Apparently narrower forks are slower than wide ones and more prone to fork-hits... But its down to preference - grip / hand size / pocket ability etc.

Pinkie holes allow for your little finger to 'lock' into a frame thereby a more repeatable grip - which should help accuracy. It also can also help prevent a loss of grip in some cases and being smacked in the face by a an unruly frame (finger acts like a stop) - a little bit like a lanyard would do...


----------



## scouser (Jul 18, 2017)

mattwalt said:


> Apparently narrower forks are slower than wide ones and more prone to fork-hits... But its down to preference - grip / hand size / pocket ability etc.
> 
> Pinkie holes allow for your little finger to 'lock' into a frame thereby a more repeatable grip - which should help accuracy. It also can also help prevent a loss of grip in some cases and being smacked in the face by a an unruly frame (finger acts like a stop) - a little bit like a lanyard would do...


Hi Mattwalt,

I have currently read about this "fork width and speed" thing and I think you might be wrong. Provided that you adjust the band length of the different slingshots with different fork width appropriately (the active band length has to be different because the distance between the fork tip and the anchoir point is not the same, the fork tip of a wider fork is further from the anchoir point) one can achieve a higher speed with a narrower fork.

However a wider fork might be faster in case you apply the same band with same geometry, no matter you will not maintain the 5:1 draw length:active band length "rule".

You can find some more information about it here (http://slingshotforum.com/topic/21898-fork-width-and-speed-two-different-test-results/). Charles wrote a much better summary about it than me.


----------



## mattwalt (Jan 5, 2017)

This was based on testing done by Bill Hays.






More speed is generally down to draw length - then longer the draw the more energy can be transferred to the projectile. In fact if you watch John;'s video you'll see he's getting a much longer draw on the PFS (not surprising with the setup)... hence more speed. Not exactly the most scientific testing I've ever seen. As you sort of point out - you'd need to adjust the elastic length to get the correct draw - so using the same length and widening the forks is actually not an accurate approach. The wider forks would require more elastic to make up for the width difference.

Actually a thought: Projectile release point. I suspect the ammo would leave the pouch later in the return on a wider fork, which also would add some energy. You probably find there so little discernible difference.


----------



## scouser (Jul 18, 2017)

mattwalt said:


> This was based on testing done by Bill Hays.
> 
> 
> 
> ...


Now, I'm totally confused.  I saw the other three videos of Bill (see the below links) which were not fully representative (the same 5:1 ratio was not provided in all cases) but I have not seen this forth one that you show me before.
















Now I can just say what Bill said at the end of his video "it goes against all logic but that is just the way it is", no matter what the vectors addition rules are.


----------



## mattwalt (Jan 5, 2017)

LOL. We need Tremo to sort this out once and for all.

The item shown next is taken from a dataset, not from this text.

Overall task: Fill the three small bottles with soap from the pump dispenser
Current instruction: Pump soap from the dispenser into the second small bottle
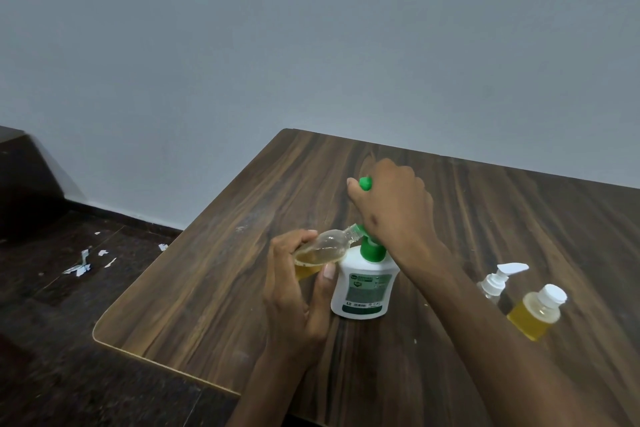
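Two bare arms came in from the bottom edge. The left hand (298,291) wore no ring, glove or watch, and its forearm had no sleeve on it. The right hand (393,208) was bare too, with one small dark spot on its back. Its long forearm showed no sleeve either.

Clear small bottle (320,250) tilted at white green-pumped dispenser's (363,284) nozzle; amber-filled bottle (536,314) right.
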`<state>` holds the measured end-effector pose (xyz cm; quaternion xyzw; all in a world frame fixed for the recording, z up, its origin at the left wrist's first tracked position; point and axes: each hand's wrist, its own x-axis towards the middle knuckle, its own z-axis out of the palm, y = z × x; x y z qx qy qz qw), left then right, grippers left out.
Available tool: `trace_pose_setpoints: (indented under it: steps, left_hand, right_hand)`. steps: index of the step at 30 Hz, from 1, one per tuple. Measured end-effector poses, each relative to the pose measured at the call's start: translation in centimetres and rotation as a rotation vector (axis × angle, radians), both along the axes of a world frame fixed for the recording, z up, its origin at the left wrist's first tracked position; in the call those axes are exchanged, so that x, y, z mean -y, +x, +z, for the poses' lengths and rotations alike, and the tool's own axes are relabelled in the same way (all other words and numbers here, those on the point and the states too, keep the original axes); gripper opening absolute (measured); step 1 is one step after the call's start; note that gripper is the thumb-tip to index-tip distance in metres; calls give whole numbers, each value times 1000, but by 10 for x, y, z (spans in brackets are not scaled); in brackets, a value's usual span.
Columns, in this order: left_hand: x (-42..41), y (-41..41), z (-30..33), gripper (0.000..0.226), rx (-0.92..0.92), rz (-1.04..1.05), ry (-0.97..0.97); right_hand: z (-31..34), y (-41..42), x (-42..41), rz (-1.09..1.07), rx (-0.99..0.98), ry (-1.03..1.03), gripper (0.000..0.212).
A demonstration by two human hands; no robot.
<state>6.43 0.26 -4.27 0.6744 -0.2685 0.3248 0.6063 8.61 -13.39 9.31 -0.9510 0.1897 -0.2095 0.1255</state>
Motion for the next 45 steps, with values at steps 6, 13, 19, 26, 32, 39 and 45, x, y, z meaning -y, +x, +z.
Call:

" Its pure science, science. OK..." - thats definitive enough for me.


----------



## scouser (Jul 18, 2017)

"It does not matter what the science, physics say behind it, reality is what counts here..."

This is my problem. I'm a freakin engineer, for me science does count.


----------



## mattwalt (Jan 5, 2017)

Well - the vectoring aspect of it is interesting.

My assumptions.

1: I would assume it adds leverage. So the wider the forks are the band is contracting in the direction of the fork. So the centre path would be faster than if the bands were almost parallel to the path?

2: I would assume as the bands are under slightly more tension at 'relaxed' position that the pouch would be in contact with the projectile for a longer period of the energy transfer cycle = more speed.

The last video you have of Bill measuring the draw force - is odd though - didn't expect that. As I assumed as Charles mentioned in the other post - as you go wider the more the bands are required to stretch - so assumably the more force required...

it seems elastic has some freaky-dark-magic-mojo...


----------



## scouser (Jul 18, 2017)

mattwalt said:


> Well - the vectoring aspect of it is interesting.
> 
> My assumptions.
> 
> ...


As you say in your first point, the centre path should be faster (the projectile spends less time in the pouch) in case of wider forks. But in that case the energy transfer cycle time should also be less than in case of the "paralell" bands (narrower forks) where the bands have more time to transfer the energy due to the longer projectile transporting rout.

I do not know... The more I think about it the more I get the feeling this is a kind of thing that should be accapted not understood (like in case woman).


----------



## mattwalt (Jan 5, 2017)

No sorry. The ball is in the pouch for more of the distance (may not be time) - so more energy transfer. - with wider forks. At least how I see it.

But I think you are correct. Elastic is slightly more difficult to grasp than my wife... just...


----------



## caterpillar (Sep 19, 2017)

Thanks guys for interpreting my terminology I did in deed mean forks!


----------



## VAshooter (Feb 10, 2015)

What does this have to do with having fun?


----------